Go through the material below line by line and count those containing "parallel". Write the count and nothing more.

=== Begin Enclosure ===

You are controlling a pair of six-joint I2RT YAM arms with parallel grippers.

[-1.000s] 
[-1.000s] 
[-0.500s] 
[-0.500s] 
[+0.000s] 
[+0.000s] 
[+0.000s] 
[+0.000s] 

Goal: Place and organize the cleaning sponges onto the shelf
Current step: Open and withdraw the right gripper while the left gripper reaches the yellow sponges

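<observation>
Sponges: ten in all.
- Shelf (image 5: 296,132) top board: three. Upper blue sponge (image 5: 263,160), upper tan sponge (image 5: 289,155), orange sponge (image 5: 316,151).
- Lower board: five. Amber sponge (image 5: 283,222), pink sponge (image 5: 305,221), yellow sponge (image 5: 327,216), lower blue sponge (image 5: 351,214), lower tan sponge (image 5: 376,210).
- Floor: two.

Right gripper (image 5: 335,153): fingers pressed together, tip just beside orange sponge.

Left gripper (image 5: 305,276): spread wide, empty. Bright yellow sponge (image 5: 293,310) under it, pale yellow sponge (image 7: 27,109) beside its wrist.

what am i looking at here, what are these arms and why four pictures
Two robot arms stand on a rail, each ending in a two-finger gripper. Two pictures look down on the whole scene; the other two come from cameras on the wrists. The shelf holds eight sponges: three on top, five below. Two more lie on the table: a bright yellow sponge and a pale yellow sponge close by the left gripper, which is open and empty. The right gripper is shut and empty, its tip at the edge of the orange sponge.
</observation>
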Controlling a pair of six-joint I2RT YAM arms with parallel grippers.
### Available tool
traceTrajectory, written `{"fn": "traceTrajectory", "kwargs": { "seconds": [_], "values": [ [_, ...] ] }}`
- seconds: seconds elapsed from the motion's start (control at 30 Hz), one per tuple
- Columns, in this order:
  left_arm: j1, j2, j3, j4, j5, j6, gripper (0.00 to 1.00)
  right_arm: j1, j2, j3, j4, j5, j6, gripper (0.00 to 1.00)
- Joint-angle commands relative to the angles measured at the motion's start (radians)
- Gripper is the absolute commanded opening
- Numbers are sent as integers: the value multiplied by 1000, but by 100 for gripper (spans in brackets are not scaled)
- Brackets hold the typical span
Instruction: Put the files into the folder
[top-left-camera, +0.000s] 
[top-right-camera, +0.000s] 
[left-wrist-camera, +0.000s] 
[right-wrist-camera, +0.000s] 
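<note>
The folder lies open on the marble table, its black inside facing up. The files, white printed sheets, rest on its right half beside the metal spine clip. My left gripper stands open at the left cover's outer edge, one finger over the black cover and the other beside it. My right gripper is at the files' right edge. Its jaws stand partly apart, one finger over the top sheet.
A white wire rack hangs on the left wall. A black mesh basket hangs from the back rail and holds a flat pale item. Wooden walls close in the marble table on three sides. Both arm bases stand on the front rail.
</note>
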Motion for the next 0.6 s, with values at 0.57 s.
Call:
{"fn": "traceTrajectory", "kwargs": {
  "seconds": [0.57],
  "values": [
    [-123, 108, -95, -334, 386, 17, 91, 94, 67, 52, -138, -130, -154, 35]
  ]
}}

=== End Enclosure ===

◆ ANSWER BOX ◆
2